- REQUIRED WORK:
Write out the data exactly, please, and omit the pictures.

+ + + +

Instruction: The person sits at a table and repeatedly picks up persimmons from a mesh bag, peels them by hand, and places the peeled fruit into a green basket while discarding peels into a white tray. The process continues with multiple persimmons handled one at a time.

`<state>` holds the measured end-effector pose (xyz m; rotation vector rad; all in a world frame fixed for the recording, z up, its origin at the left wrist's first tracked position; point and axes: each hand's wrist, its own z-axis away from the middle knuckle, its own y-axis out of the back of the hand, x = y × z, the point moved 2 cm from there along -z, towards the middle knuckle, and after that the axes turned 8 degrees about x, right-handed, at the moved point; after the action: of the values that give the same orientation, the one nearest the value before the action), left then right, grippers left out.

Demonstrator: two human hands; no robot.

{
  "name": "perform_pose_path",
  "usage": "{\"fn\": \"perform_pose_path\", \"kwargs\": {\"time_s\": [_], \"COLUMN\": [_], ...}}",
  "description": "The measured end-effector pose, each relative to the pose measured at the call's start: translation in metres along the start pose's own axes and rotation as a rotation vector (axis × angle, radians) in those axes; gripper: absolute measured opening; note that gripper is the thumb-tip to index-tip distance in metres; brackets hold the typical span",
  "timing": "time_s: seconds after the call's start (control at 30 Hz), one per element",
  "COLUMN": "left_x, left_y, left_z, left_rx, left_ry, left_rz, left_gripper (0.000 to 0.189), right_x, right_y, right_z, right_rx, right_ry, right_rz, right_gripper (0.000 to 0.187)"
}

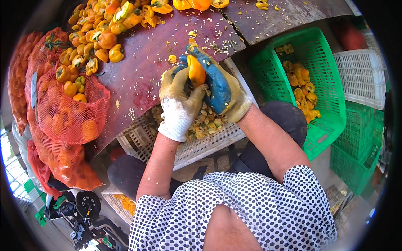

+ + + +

- RESPONSE BOX:
Instruction: The person sits at a table and repeatedly picks up persimmons from a mesh bag, peels them by hand, and places the peeled fruit into a green basket while discarding peels into a white tray. The process continues with multiple persimmons handled one at a time.

`<state>` holds the measured end-effector pose (xyz m; rotation vector rad; all in a world frame fixed for the recording, z up, its origin at the left wrist's first tracked position; point and axes: each hand's wrist, its own z-axis away from the middle knuckle, its own y-axis out of the back of the hand, x = y × z, the point moved 2 cm from there along -z, towards the middle knuckle, and after that the axes turned 8 degrees about x, right-handed, at the moved point; after the action: of the values that give the same orientation, the one nearest the value before the action), left then right, grippers left out.

Demonstrator: two human hands; no robot.

{
  "name": "perform_pose_path",
  "usage": "{\"fn\": \"perform_pose_path\", \"kwargs\": {\"time_s\": [_], \"COLUMN\": [_], ...}}",
  "description": "The measured end-effector pose, each relative to the pose measured at the call's start: translation in metres along the start pose's own axes and rotation as a rotation vector (axis × angle, radians) in those axes; gripper: absolute measured opening; note that gripper is the thumb-tip to index-tip distance in metres; brackets hold the typical span",
  "timing": "time_s: seconds after the call's start (control at 30 Hz), one per element",
  "COLUMN": "left_x, left_y, left_z, left_rx, left_ry, left_rz, left_gripper (0.000 to 0.189), right_x, right_y, right_z, right_rx, right_ry, right_rz, right_gripper (0.000 to 0.187)"
}

Nothing remains to be added to this answer.